I've heard it said many ways since I arrived in South America. "Es su papa!?!", "Es su hija!?!", "You're her father?!?", "She's your daughter!?!". Today, a plain speaking Aussie said it best. He just said "Fuck off !!!" as loud as you like. It seems that no one here believes that I could possibly be Jessica's father. It's a nice complement, as no one thinks I am over 35, but it gets a little burdensome. I somehow feel the need to explain when I meet people now that I am indeed her father, as most just assume that we must be "together", and that in turn feels plain wrong to me. It's interesting though, and I guess at heart, that I do like the fact that no one believes that I am as old as I am, even though this trip has me feeling it sometimes.

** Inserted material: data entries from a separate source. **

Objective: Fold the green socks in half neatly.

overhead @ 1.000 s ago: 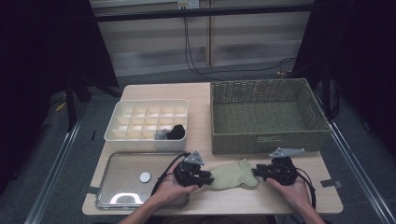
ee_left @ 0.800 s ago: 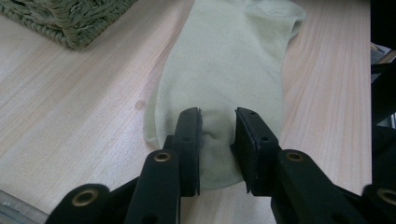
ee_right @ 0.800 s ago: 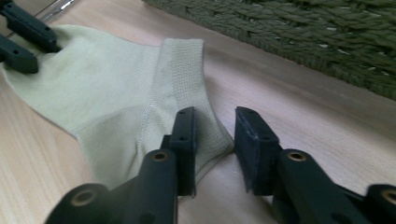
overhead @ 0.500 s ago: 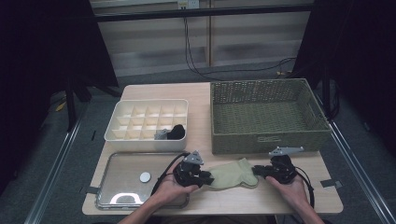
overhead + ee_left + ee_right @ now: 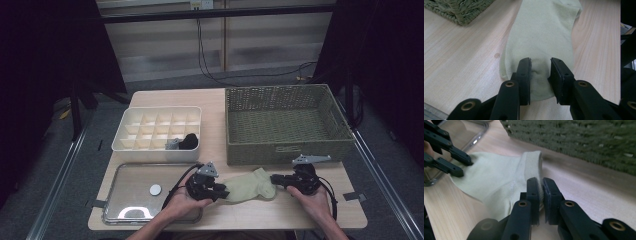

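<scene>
Left tool (image 5: 216, 190) clamps the pale green cotton sock's (image 5: 248, 186) toe, right tool (image 5: 278, 180), jaws just closed, pinches only the cuff edge, so a pull may slip it free.

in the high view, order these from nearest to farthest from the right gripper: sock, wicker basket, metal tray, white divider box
From the right gripper:
1. sock, at its fingers, toward the left gripper.
2. wicker basket, just behind it.
3. metal tray, far left at the near edge.
4. white divider box, back left; close to the tray's distance, so these last two are hard to rank.
</scene>
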`<state>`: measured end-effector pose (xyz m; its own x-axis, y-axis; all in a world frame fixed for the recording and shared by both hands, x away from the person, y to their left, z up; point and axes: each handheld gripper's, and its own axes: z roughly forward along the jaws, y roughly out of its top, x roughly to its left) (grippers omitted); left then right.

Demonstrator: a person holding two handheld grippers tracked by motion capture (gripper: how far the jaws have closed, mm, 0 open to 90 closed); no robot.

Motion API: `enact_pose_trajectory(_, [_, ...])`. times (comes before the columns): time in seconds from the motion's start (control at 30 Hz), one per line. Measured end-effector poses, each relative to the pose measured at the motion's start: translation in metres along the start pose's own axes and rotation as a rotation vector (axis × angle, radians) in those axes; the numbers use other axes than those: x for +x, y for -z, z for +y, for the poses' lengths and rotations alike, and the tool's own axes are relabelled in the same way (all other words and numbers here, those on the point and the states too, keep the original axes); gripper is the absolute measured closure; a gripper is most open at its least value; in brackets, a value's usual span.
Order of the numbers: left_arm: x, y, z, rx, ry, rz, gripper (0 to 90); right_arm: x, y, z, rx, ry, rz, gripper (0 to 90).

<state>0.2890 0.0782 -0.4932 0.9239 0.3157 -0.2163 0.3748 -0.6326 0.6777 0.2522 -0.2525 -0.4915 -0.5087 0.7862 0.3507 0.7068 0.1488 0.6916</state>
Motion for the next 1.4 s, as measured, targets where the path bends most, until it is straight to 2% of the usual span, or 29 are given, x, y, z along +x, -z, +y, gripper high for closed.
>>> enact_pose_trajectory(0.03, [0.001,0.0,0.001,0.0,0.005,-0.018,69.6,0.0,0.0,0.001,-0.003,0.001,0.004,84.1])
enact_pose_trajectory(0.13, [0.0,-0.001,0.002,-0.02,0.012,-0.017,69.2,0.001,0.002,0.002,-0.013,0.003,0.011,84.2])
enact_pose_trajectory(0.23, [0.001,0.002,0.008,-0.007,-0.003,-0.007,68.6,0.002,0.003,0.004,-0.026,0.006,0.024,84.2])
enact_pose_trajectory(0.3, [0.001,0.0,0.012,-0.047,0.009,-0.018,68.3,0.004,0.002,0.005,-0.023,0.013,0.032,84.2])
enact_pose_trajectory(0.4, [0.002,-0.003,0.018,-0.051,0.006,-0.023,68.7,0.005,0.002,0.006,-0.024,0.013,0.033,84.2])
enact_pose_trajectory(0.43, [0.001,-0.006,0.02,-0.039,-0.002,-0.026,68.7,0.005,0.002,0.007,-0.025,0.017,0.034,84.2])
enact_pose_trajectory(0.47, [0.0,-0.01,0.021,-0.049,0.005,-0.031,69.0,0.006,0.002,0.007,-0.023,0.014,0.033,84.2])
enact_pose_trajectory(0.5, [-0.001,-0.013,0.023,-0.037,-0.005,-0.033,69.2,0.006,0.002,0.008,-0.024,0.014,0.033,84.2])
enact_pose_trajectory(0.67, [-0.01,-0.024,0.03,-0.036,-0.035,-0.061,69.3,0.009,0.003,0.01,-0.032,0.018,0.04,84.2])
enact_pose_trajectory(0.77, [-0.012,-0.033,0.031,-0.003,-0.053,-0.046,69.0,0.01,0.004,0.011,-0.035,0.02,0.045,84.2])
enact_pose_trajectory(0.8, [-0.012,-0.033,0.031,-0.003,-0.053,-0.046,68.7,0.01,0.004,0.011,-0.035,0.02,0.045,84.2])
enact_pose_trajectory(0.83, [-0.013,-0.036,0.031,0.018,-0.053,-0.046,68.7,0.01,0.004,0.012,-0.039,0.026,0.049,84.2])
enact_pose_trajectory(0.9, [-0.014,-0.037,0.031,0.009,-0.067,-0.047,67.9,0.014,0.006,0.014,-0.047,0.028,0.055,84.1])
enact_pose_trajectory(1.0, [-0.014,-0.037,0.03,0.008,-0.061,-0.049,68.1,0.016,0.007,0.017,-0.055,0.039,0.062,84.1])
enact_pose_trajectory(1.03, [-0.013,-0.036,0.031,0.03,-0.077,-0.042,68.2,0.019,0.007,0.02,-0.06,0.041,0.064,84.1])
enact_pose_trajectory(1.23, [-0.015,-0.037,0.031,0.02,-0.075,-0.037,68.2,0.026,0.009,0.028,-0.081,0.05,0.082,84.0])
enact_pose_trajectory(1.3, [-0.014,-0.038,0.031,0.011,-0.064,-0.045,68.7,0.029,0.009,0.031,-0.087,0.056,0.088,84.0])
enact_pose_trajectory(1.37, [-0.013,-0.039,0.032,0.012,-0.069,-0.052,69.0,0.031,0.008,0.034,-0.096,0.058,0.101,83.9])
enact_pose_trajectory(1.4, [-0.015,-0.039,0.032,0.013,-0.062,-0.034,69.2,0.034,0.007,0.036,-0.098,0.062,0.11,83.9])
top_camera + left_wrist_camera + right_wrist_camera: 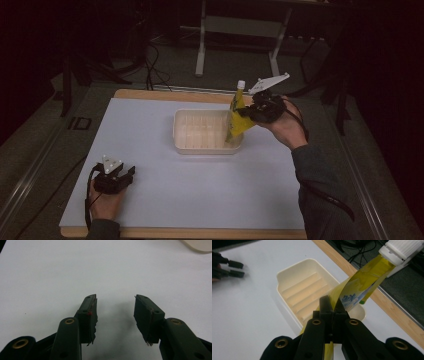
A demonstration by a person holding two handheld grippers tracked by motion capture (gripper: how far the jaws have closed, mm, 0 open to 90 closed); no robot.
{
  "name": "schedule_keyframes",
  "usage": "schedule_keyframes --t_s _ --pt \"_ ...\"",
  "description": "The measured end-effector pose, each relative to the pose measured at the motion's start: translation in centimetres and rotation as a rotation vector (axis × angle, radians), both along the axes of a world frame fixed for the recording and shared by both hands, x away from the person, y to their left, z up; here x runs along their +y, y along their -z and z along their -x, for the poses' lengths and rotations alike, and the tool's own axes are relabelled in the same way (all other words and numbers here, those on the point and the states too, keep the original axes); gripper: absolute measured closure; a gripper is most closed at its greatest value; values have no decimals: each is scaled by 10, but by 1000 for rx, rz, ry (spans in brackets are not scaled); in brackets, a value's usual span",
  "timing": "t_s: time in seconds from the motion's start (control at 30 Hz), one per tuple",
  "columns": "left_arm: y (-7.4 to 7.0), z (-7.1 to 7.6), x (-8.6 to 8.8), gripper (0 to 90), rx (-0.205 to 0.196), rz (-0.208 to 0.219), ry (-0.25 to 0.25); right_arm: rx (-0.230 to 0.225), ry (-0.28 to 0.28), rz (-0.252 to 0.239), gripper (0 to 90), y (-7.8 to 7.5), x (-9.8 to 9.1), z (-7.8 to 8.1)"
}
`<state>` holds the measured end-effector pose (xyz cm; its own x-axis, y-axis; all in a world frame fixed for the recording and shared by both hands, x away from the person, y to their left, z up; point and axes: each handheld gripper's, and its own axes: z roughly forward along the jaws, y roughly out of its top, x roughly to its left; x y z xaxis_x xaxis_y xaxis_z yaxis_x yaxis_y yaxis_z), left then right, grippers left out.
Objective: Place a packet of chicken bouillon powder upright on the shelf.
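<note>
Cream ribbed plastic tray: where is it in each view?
High view: cream ribbed plastic tray at table centre, right of middle.
Left gripper view: only a corner at top right.
Right gripper view: centre, beyond the jaws.
Shared landmark: yellow white-capped pouch held by the right gripper.

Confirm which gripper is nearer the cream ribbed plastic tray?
Right. The right gripper holds a yellow pouch over the cream ribbed plastic tray's right end; the left gripper rests near the table's front-left corner.

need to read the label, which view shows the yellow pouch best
The right gripper view: the yellow pouch is close, with its print and white cap visible. The high view shows it small, above the tray. The left gripper view gives nothing of it.
</note>
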<state>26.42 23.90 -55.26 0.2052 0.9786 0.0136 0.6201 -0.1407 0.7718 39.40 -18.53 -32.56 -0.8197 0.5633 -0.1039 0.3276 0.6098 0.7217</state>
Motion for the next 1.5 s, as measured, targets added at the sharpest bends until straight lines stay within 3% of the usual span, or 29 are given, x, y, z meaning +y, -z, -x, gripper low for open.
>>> schedule_keyframes --t_s 0.3,0.6,1.2,1.5 --pt "0 0 0 531 -2 2 0 2 -32 17 900 10 7 2" --pt "0 0 0 531 -2 3 0 22 -11 27 900 16 12 -5" --pt "0 0 0 529 -2 1 1 112 100 -40 897 26 13 -24" --pt "0 0 0 529 -1 1 1 134 191 -59 892 35 16 -36"
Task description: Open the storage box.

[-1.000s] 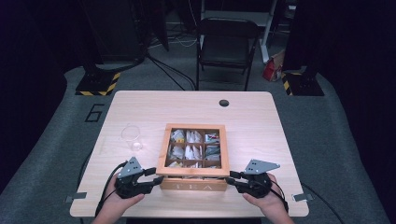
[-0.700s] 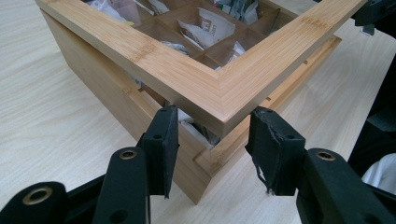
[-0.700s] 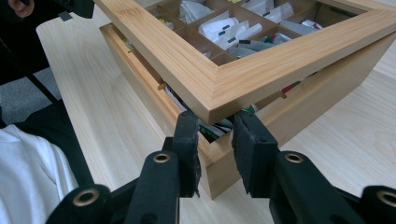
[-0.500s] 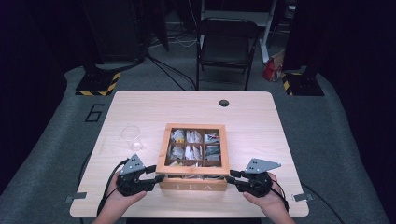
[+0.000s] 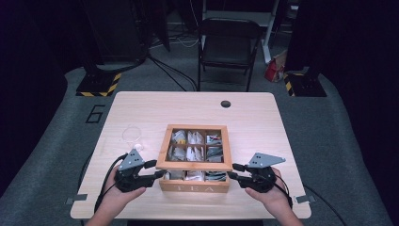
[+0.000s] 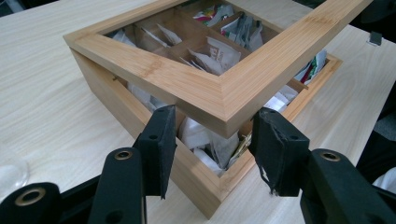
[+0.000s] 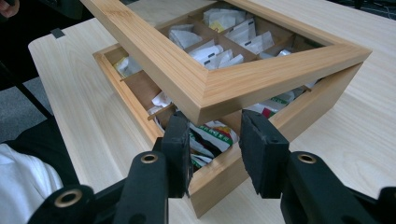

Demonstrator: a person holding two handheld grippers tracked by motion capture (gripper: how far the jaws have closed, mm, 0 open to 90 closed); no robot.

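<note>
glass point(image 5: 132, 136): table left, clear | chair point(image 5: 228, 42): beyond table | table point(image 5: 263, 117): light wood, round hole

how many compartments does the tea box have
9, in a three-by-three grid inside the tea box: six show through the raised lid, in a far row and a middle row. The near row of three sits uncovered below the lid's front edge. All seem to hold tea bags.

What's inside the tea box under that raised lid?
Through the lifted lid, the tea box shows wooden dividers forming compartments filled with paper tea sachets, mostly white, some with green and red print. The frame's wooden border covers parts of the outer compartments; the bottom of the box is hidden.
</note>
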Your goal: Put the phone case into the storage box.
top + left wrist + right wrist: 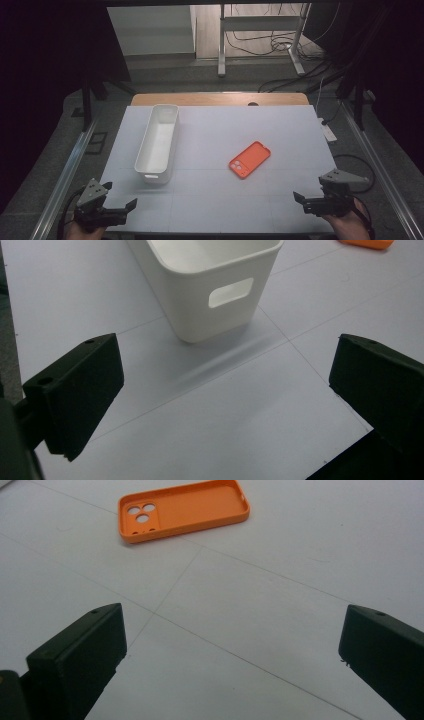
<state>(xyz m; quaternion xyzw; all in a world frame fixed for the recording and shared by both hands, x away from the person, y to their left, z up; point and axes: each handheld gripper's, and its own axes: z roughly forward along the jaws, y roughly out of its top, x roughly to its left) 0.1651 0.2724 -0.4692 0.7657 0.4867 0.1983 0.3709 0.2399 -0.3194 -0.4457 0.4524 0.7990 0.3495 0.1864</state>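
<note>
A long white plastic bin [157,142] stands empty on the left half of the white table top [215,200]. An orange phone case [249,160] lies inside-up right of the middle. My left gripper [120,195] is open at the near left corner. In the left gripper view its jaws [227,385] stand wide apart, with the bin's handle end [215,290] just ahead. My right gripper [311,189] is open at the near right corner. In the right gripper view it [232,645] faces the case [182,510] from a short way off, and nothing lies between the jaws.
A wooden strip [220,98] runs along the table's far edge. Metal rails [65,170] flank both sides. Beyond the table stand a metal frame [260,22] and loose cables [280,47] on the floor. A corner of the case [367,243] peeks in at the left gripper view's top.
</note>
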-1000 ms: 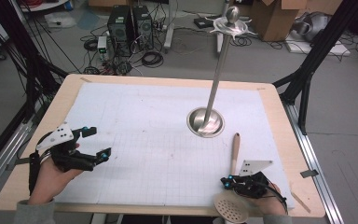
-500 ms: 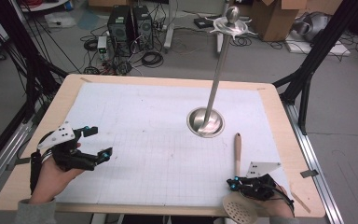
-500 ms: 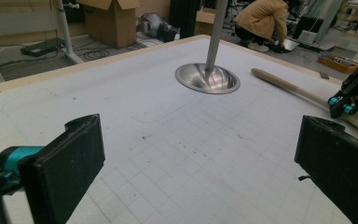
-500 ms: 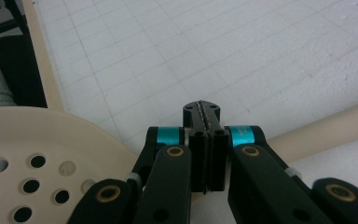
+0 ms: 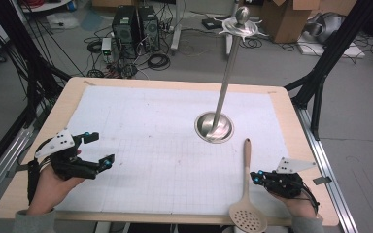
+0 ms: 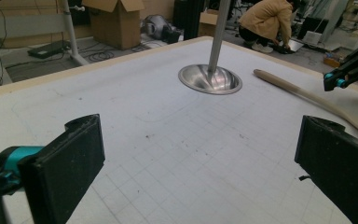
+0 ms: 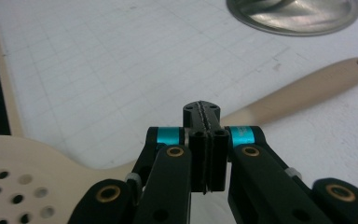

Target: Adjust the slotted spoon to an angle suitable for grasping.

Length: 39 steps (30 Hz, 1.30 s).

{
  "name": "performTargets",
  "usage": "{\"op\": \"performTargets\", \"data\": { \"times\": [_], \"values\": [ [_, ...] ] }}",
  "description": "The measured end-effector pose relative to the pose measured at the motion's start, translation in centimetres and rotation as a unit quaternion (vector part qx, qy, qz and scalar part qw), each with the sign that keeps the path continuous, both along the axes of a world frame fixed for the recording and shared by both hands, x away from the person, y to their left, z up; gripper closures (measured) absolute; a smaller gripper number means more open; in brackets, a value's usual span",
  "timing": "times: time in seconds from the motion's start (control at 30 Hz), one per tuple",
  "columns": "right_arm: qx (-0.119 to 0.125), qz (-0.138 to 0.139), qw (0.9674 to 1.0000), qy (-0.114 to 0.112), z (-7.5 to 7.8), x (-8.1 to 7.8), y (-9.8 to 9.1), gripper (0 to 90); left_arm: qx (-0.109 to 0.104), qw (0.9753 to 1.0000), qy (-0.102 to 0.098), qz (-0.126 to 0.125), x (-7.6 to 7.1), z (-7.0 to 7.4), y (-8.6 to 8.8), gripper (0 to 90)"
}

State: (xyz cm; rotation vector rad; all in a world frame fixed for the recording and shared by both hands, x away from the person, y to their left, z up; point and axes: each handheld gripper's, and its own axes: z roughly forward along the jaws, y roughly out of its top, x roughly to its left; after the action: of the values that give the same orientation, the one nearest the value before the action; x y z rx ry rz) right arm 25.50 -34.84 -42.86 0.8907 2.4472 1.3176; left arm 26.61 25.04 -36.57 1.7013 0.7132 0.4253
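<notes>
table: pale wooden top with rounded corners, set up as the work surface, its middle taken up by the mat.
mat: white sheet printed with a fine grid, matte and faintly smudged; it likely serves to place things by its squares.
stand: polished metal dish foot with a slim upright pole and small hooked arms at the top, seemingly for hanging utensils; it sits on the far right part of the mat.
spoon: beige slotted spoon, smooth and matte, with a round perforated head and a long handle ending in a hanging hole. It lies flat on the mat near the right front edge, head over the table's near edge, handle pointing toward the stand, near its foot but apart.
left gripper: black jaws spread wide with nothing between them, resting at the left front, probably waiting.
right gripper: jaws clenched together, empty, just right of the spoon's handle and aimed at it; a grasp would need them parted first.
</notes>
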Motion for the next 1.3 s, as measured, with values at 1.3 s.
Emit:
{"op": "performTargets", "data": {
  "times": [1.3],
  "values": [
    [-0.051, 0.046, 0.9976, 0.001, -2.0, 3.6, 2.9, 90.0, 0.005, 0.9998, 0.010, 0.015, -0.7, -0.5, 1.2, 1.9]
  ]
}}
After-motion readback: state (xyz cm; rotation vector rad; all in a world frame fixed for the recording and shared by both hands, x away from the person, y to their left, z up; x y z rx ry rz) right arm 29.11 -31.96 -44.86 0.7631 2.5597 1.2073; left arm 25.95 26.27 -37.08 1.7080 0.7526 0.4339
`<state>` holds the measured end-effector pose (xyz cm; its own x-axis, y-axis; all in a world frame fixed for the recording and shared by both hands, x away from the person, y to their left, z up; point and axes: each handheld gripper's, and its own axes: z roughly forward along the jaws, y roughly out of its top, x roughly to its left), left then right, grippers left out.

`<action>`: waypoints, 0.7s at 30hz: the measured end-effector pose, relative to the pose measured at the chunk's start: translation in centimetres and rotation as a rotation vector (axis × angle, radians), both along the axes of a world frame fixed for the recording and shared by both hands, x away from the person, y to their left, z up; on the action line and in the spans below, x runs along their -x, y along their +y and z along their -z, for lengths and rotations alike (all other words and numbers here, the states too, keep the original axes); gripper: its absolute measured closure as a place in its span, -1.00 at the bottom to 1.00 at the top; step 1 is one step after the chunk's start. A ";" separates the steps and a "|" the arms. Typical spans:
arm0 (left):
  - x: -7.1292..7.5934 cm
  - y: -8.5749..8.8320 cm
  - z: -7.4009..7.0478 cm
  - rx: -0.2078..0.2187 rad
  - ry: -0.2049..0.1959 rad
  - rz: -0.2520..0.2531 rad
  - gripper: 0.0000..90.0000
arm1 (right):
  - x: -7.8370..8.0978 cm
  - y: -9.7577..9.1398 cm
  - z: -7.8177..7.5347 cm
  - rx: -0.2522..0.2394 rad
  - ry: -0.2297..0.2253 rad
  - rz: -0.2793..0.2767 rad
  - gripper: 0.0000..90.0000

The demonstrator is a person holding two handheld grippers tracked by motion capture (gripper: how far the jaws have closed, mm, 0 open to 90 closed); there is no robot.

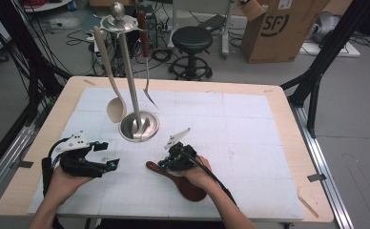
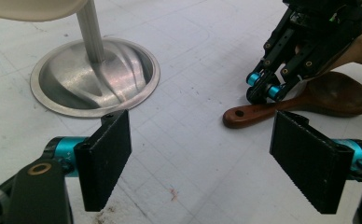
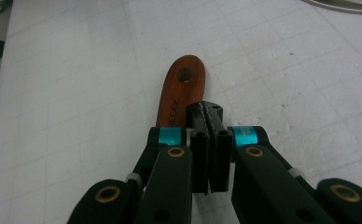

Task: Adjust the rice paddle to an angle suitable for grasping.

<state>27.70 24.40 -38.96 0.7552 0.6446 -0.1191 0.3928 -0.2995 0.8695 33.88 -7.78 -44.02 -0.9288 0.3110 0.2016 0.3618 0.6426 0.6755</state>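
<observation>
Wooden table (image 1: pixel 278 98), white gridded mat (image 1: pixel 240 143) on top. On mat: steel utensil stand base (image 1: pixel 138 126), dark wooden spoon (image 1: pixel 185 183).

In the right gripper view, the right gripper (image 3: pixel 209 140) with its shut jaws covers the brown wooden spoon (image 3: pixel 179 88) from 6 o'clock, leaving its holed handle end; whether the jaws touch it cannot be told. In the high view, the hand (image 1: pixel 200 174) hides the middle of that spoon. In the left gripper view, the pale spoon bowl (image 2: pixel 34 8) is cut off at 12 o'clock, the stand's post (image 2: pixel 91 32) too. The printed word on the handle is half hidden.
</observation>
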 end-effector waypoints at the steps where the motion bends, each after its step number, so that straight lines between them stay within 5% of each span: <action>1: 0.0 0.0 0.0 0.003 -0.001 0.000 -0.53 | 0.0 0.0 -0.1 0.003 -0.002 -0.002 0.98; 14: 0.0 -0.1 0.0 0.006 -0.001 0.002 -0.53 | 0.1 0.9 -0.4 0.017 -0.012 -0.037 0.98; 21: 0.0 0.0 0.0 0.000 -0.005 0.004 -0.53 | 0.7 0.0 -1.4 -0.004 -0.006 0.002 0.90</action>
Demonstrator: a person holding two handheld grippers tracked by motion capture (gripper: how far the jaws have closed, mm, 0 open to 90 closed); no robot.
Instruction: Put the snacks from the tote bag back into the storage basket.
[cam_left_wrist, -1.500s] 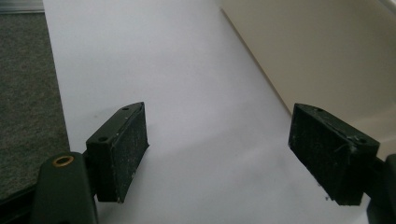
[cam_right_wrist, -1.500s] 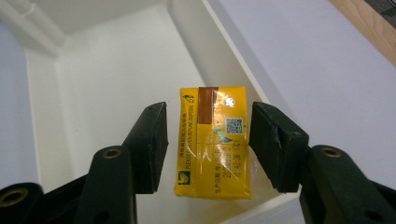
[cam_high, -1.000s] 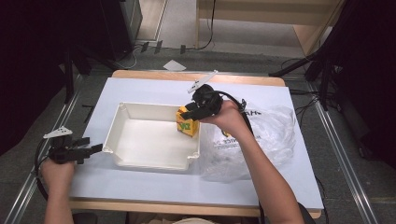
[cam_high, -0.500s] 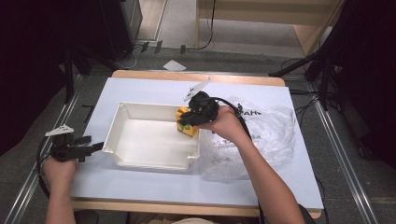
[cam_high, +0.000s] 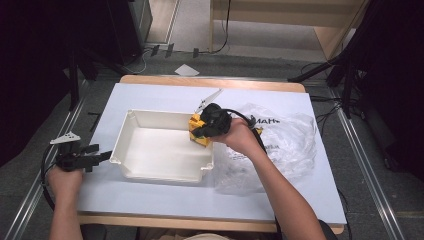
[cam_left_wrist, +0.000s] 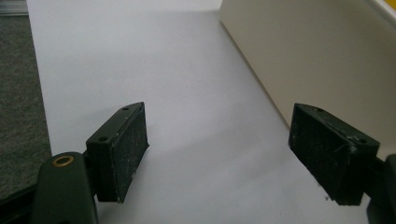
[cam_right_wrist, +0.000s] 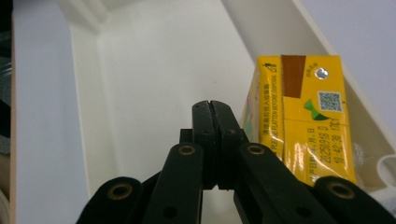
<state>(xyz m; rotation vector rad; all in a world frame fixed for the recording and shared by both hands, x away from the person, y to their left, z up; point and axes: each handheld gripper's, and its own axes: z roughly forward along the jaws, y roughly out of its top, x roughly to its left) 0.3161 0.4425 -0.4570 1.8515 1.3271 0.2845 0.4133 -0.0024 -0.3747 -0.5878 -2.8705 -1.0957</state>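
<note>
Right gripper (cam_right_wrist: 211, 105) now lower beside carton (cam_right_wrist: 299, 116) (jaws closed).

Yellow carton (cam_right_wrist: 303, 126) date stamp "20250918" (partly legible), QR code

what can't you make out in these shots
- Carton: its lower end is hidden behind the right tongs in the right gripper view; in the high view the hand covers much of it. Whether it touches the bin floor can't be told.
- Bag: contents unclear through crumpled plastic in the high view; its print is partly hidden by the hand.
- Bin: the left gripper view's edges cut off all but an outer wall.
- Left tongs: too small in the high view.
</note>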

Today, we are in Nasca. Home to the legendary, the infamous, the mysterious, Nasca lines. I first remember hearing about these lines when I was just a young boy, watching "Arthur C Clarke's Mysterious World" at my uncle's house. From then, to this day, I always thought how great it might be to actually
see these lines for myself and try and work out if there might be any foundation to their almost supernatural status. And today, that actually happened.
Taking a flight out of Nasca was very painless, like falling off a log. There are many, many small airlines just waiting to take you up and show you the lines here. A bit pricey at $60 each, but not too bad at all I'd say for a flight to view one of the world's most enigmatic archeological phenomena.
Carved out of the desert since before the birth of Christ, the lines have been over 800 years in the making. "Discovered" only in the 1930s when the first flights over the area took place, what was their purpose and what is their meaning is still debately widely even today.
I have to say, I've heard a lot of the theories about these lines now, indeed I again read about them relatively recently in Graham Hancock's book "Fingerprint of the Gods" where they purportedly have some sort of magical property. My inclination though, is that although they most probably were important and ceremonial to their creators, they are in large part just
randomly carved with no particular significance. Sure, some of the longer lines align with the sun at times of solstice, but I think that is where the significance ends. This is no bad thing though, they are still intriguing, they are still worth a visit, and they are still worth getting up in a plane and seeing them from the air.
The flight lasted little more than half an hour, but this was time enough for most people aboard. Due to the constant tight turns, first left and then right, most people on the flight were a little nauseous by the end, including myself to some degree, but I think Jess got it worst of all. It took nearly an hour for her to be ready to head off back into town, so be prepared if you're thinking of doing the same thing yourself. It's a great flight, but it comes with a cost for most people.
But for me, a price worth paying. Another entry on the bucket list now gladly fulfilled, a list that is ever diminishing during this most vintage of years.